Wednesday, August 7, 2013

As School Starts, Some Thoughts on Peer Pressure




As parents send their charges off to school, one of their (many) worries is how much and what kinds of peer pressure their kids will have to resist.

As I’ve told (probably too many of) my students (some of whom had to endure the story multiple times), most peer pressure is internal, not external. I started smoking at 15 not because one of the cool kids offered me a cigarette, but because I thought (hoped) I would fit in better. In fact, my first public cigarette (I decided I needed to practice in private first) probably earned more raised eyebrows and stifled snickers (not the candy bar) than acceptance as one of the gang. Only in retrospect did I realize that nobody cared one way or another whether I smoked or not. Sadly, by that time it had become a habit that took 25 years to break.
Interestingly, however, those same parents who caution their kids about succumbing to the dangers of peer pressure often actually encourage peer pressure when the end result is desirable.

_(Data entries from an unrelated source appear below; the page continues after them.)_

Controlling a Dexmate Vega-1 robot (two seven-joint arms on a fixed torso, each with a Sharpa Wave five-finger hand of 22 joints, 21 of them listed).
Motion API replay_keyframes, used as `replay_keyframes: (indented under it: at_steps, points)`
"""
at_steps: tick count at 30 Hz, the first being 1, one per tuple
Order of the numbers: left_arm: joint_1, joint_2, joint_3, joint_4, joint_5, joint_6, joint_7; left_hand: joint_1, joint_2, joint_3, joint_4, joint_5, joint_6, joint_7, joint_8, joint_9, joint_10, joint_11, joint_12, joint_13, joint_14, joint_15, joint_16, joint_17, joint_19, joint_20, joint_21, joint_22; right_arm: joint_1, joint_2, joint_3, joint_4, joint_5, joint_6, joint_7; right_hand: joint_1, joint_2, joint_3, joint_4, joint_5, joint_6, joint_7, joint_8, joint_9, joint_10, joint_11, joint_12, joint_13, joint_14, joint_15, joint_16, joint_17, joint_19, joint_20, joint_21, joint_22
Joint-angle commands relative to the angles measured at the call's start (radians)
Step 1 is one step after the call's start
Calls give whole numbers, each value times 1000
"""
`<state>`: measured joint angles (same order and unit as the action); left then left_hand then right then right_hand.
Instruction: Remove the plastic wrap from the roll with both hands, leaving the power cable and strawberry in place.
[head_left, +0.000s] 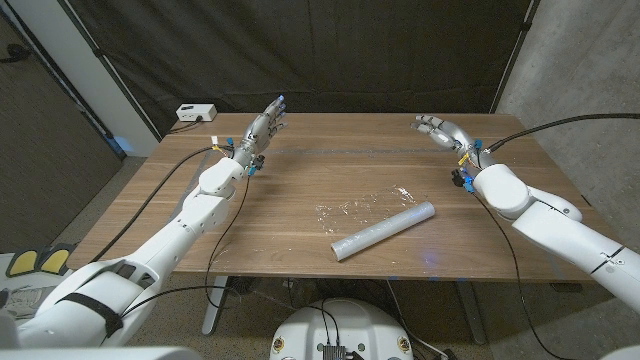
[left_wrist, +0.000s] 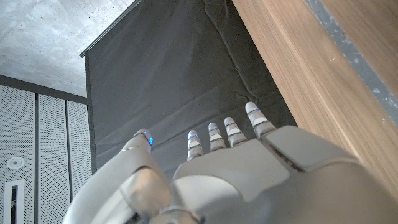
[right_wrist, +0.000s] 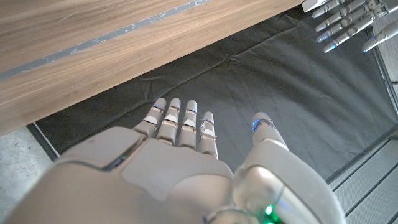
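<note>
The roll (head_left: 383, 230) lies on its side on the wooden surface (head_left: 300, 180), near the front edge and a little to the right of the middle. Its long axis runs on a diagonal: one end points toward the front edge and slightly left, the other toward the back right, so it slants up to the right in the head view. Just behind it and to its left, a crumpled sheet of clear plastic wrap (head_left: 360, 206) lies spread on the surface, its near edge close beside the roll; whether the two touch cannot be told. The left hand (head_left: 260, 130) is raised over the back left part of the surface, well apart from the roll, its fingers (left_wrist: 224, 134) straight and apart, holding nothing. The right hand (head_left: 440, 131) is at the back right, also well apart from the roll, its fingers (right_wrist: 180, 121) extended with the thumb spread away, holding nothing. In the right wrist view, the left hand's fingertips show at the far corner against the black curtain (right_wrist: 261, 81). A white box (head_left: 196, 113) sits beyond the back left corner of the surface.
</note>
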<state>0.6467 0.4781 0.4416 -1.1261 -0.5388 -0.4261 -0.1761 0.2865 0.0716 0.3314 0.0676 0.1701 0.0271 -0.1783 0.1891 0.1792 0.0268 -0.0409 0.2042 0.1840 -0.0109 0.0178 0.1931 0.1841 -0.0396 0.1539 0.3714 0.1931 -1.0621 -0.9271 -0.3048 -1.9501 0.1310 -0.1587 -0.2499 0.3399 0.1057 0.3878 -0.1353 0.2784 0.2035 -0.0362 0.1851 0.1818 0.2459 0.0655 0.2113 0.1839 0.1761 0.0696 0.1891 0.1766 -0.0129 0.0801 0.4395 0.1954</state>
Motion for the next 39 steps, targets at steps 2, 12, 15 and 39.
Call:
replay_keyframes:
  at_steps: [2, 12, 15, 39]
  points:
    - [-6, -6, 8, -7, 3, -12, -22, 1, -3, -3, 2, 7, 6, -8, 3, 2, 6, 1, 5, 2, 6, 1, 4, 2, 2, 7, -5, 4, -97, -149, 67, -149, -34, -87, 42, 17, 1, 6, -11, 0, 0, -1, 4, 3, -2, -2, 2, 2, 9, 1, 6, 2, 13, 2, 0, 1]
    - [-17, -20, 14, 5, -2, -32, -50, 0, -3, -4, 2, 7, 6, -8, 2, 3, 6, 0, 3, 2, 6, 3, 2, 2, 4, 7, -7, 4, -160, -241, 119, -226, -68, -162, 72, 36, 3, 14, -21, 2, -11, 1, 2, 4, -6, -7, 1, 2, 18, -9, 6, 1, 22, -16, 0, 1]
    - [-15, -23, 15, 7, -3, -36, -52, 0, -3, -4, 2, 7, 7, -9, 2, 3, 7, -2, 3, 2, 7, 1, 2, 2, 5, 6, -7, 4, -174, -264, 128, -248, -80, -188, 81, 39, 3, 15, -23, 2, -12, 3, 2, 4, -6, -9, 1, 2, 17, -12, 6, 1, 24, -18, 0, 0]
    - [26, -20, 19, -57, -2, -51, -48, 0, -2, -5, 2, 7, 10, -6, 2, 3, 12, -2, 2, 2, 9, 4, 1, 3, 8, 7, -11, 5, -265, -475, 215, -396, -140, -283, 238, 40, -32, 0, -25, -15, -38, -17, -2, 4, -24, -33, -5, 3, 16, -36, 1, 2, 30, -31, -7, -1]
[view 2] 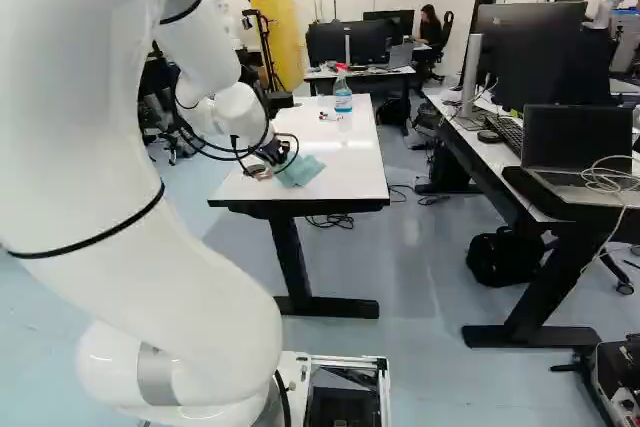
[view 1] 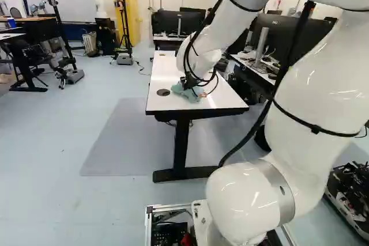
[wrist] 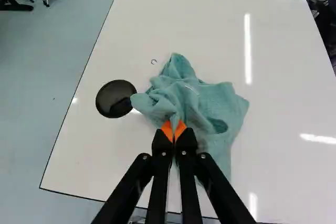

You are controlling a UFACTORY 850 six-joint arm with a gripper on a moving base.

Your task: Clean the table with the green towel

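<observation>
At the right, a big white arm (view 1: 317, 79), bent over the white-topped table (view 1: 173, 70) at the centre; at its far end, a dark gripper (view 1: 189, 81), apparently right at the crumpled green towel (view 1: 187, 93), behind looping black cables (view 1: 188, 56). Just left of the towel, a round black disc (view 1: 163, 92). Farther back, dark monitors (view 1: 164, 22), a yellow cabinet (view 1: 134, 10), a whiteboard (view 1: 63, 4)

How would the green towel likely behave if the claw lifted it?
The green towel looks floppy: it lies in loose folds, so it would probably droop from the claw. Seemingly thin cloth, it is likely light. Pinched at one bunched spot, its free edges may trail.
</observation>
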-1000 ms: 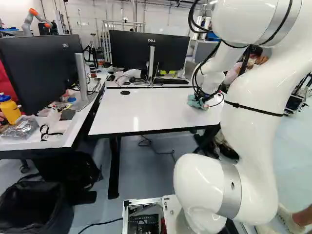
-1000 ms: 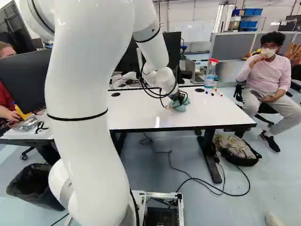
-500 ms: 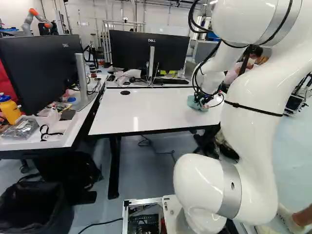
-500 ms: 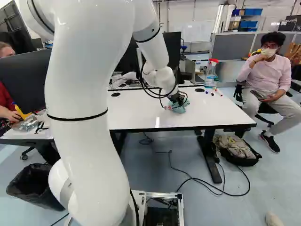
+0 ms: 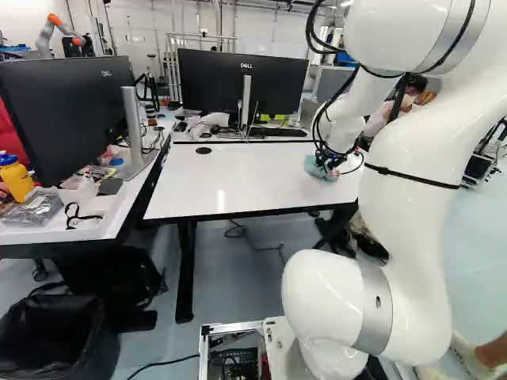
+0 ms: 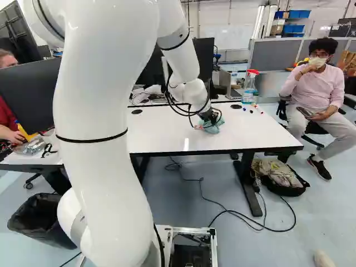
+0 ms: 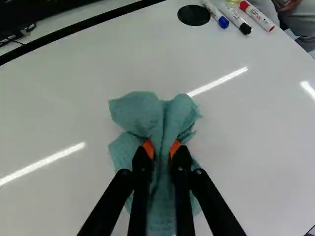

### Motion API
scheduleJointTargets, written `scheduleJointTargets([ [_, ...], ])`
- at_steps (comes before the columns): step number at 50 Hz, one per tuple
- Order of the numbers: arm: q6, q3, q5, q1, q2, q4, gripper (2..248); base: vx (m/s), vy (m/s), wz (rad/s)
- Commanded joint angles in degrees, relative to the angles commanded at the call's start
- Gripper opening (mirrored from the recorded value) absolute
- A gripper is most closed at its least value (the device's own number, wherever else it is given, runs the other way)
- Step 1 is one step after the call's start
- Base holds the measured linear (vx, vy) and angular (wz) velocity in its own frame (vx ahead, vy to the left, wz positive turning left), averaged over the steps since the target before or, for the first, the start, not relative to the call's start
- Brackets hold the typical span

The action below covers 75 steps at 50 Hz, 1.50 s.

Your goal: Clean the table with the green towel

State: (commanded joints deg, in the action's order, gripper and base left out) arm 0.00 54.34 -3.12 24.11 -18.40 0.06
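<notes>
Towel gripped, low at the table.
Left base view: the towel shows under the tip of the gripper, over the right part of the table, beside the arm; a monitor stands past the table's far edge. Right base view: the towel spreads out just below the gripper, with a spray bottle farther back to the right and a bin at the lower left. Wrist view: the gripper is closed on the towel, its orange pads pinching a bunched fold from both sides; loose cloth fans out ahead of the fingers and under them. Well ahead, apart from the cloth, three markers lie beside a round black cap.
</notes>
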Motion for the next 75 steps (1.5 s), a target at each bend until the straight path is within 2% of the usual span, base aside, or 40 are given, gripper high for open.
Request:
scheduleJointTargets([
  [20,0.0,4.8,0.0,-1.3,-3.9,0.0,54,0.000,0.000,0.000],
  [41,0.0,7.7,0.0,1.5,-6.1,0.0,54,0.000,0.000,0.000],
  [56,0.0,6.0,0.0,3.7,-4.8,0.0,54,0.000,0.000,0.000],
  [75,0.0,0.5,0.0,4.6,-0.4,0.0,54,0.000,0.000,0.000],
])
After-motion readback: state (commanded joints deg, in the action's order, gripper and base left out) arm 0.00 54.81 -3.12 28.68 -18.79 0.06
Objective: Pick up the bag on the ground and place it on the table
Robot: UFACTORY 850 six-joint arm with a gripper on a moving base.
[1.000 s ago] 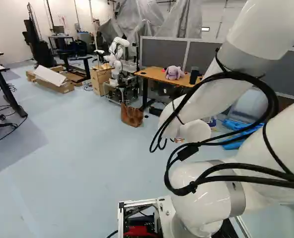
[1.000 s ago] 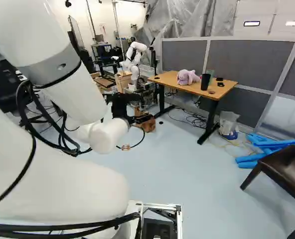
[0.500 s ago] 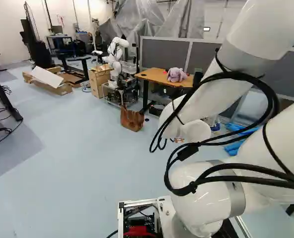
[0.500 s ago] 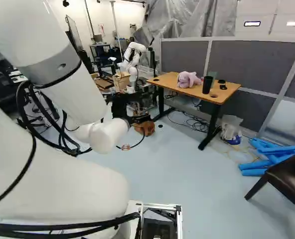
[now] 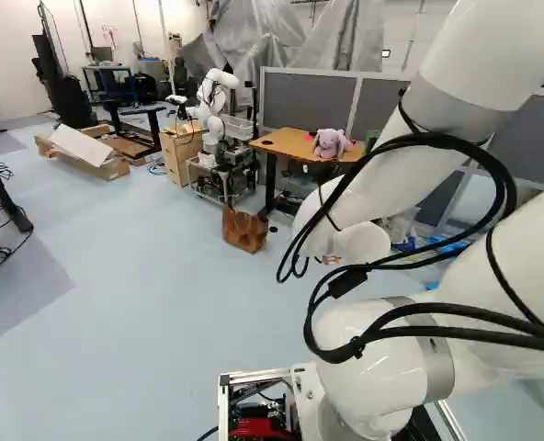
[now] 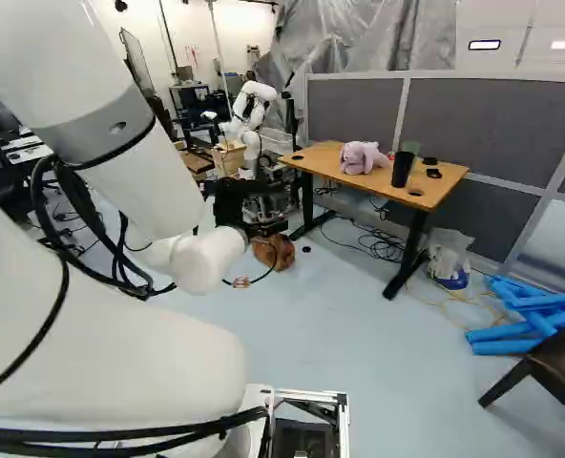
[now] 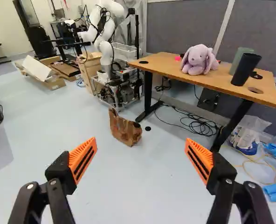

How many parents try to encourage a behavior by pointing out a peer who is a positive role model, with the implicit, or even occasionally explicit, “Why can’t you be more like _____________?” I certainly heard it, and while I tried to NOT inflict that message on my daughter (who didn't need it), I am uncertain if I succeeded. 
One thing has been made clear to me in 40+ years of teaching: kids more often learn the lessons they want, not necessarily those we want to teach. They are at least as likely to substitute the name of a peer you’d rather they didn’t emulate as the one you had in mind. All your cautions about peer pressure went right in the opposite direction you intended, because peer pressure isn’t bad in and of itself. It’s only bad when the modeled behavior is objectionable (to you).
I’d suggest a more effective discussion of peer pressure with your child would incorporate recognition of that duality and seeming hypocrisy. In my experience, kids become more receptive to life lessons when you affirm the difficulties and contradictions they face in the decisions that confront them.